[BEE-16006] Pipeline Design
INFO
Design your pipeline for fast feedback first: parallelize independent stages, build the artifact once, promote it through environments, and gate production behind human approval.
Context
A CI/CD pipeline is the automated assembly line that turns a code push into a production deployment. Most teams have a pipeline. Far fewer have a well-designed pipeline. The common failure modes are familiar: a 40-minute build that developers stop watching, a "passing" artifact in staging that was rebuilt from scratch before deploying to production, secrets hardcoded in YAML, and no idea whether pipeline reliability is improving or degrading.
The design of the pipeline has a direct, measurable effect on developer productivity. A poorly-structured pipeline means slow feedback, undiscoverable failures, and eroded trust in automation. A well-structured pipeline is one of the highest-leverage investments a team can make.
References:
- Codefresh: CI/CD Process Flow, Stages, and Critical Best Practices
- Harness: Best Practices for Awesome CI/CD
- Octopus Deploy: Fast Track Code Promotion in Your CI/CD Pipeline
- Splunk: The Complete Guide to CI/CD Pipeline Monitoring
- Buildkite: Monorepo CI Best Practices
Principles
1. Pipeline as Code
The pipeline definition lives in version control alongside the application code. There is no "configure the pipeline in the UI" — everything is in a YAML or equivalent file that is reviewed, versioned, and rolled back like any other code.
Benefits:
- Pipeline changes are reviewed in pull requests before they take effect.
- Any developer can understand and reproduce the pipeline locally.
- Pipeline history is auditable through
git log. - Onboarding a new service means copying and adapting an existing pipeline file.
Common CI systems and their pipeline-as-code mechanisms: GitHub Actions (.github/workflows/*.yml), GitLab CI (.gitlab-ci.yml), Jenkins (Jenkinsfile), CircleCI (.circleci/config.yml).
2. Stage Ordering: Fast Feedback First
Structure stages so the fastest, cheapest, highest-signal checks run first. A failure in an early stage stops the pipeline and returns feedback without spending time on later, slower stages.
The canonical ordering:
Stage 1 — Fast Check (target: < 3 min):
lint + unit tests + type-check [run in parallel]

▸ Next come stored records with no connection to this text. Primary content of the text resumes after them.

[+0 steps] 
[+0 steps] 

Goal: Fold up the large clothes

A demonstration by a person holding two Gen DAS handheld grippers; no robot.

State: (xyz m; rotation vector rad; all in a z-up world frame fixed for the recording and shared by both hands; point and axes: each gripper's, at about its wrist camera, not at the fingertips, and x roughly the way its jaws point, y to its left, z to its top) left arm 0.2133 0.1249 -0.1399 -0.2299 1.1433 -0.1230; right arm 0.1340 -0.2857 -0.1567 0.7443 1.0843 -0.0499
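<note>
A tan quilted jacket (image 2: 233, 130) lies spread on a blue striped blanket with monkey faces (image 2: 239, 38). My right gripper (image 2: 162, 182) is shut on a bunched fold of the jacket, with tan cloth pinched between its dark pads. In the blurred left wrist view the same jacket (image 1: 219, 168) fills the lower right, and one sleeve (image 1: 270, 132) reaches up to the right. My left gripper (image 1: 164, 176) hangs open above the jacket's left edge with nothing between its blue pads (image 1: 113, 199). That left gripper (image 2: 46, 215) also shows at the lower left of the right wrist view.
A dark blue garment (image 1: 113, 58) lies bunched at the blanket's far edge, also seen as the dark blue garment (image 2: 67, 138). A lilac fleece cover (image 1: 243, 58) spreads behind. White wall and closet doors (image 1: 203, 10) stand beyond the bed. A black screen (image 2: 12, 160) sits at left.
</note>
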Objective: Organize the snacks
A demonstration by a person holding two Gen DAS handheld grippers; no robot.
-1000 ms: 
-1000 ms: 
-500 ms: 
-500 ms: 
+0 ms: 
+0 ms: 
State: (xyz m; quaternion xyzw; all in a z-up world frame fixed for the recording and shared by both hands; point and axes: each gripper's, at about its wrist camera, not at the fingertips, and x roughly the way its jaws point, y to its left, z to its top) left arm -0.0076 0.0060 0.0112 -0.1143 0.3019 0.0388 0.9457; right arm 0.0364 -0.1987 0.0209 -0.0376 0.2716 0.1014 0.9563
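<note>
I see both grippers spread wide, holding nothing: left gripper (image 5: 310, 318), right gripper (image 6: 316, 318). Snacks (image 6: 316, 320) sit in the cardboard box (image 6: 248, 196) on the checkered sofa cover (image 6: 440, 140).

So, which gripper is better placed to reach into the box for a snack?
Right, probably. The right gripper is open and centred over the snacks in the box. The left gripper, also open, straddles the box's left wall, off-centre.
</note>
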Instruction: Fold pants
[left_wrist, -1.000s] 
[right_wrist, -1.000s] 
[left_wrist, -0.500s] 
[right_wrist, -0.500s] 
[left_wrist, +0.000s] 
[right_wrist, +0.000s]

Stage 2 — Build (target: < 2 min):
build container image, tag with git SHA, push to registry
Stage 3 — Test (target: < 10 min):
integration tests + SAST security scan [run in parallel]
Stage 4 — Deploy to Staging:
push image to staging, run smoke tests
Stage 5 — Approval Gate:
human review + automated metric check
Stage 6 — Deploy to Production:
push same image to production, run smoke testsIf stage 1 fails — a lint error or a failing unit test — the pipeline stops. No compute is wasted building an image that will never deploy. No developer waits 30 minutes to learn their code does not compile.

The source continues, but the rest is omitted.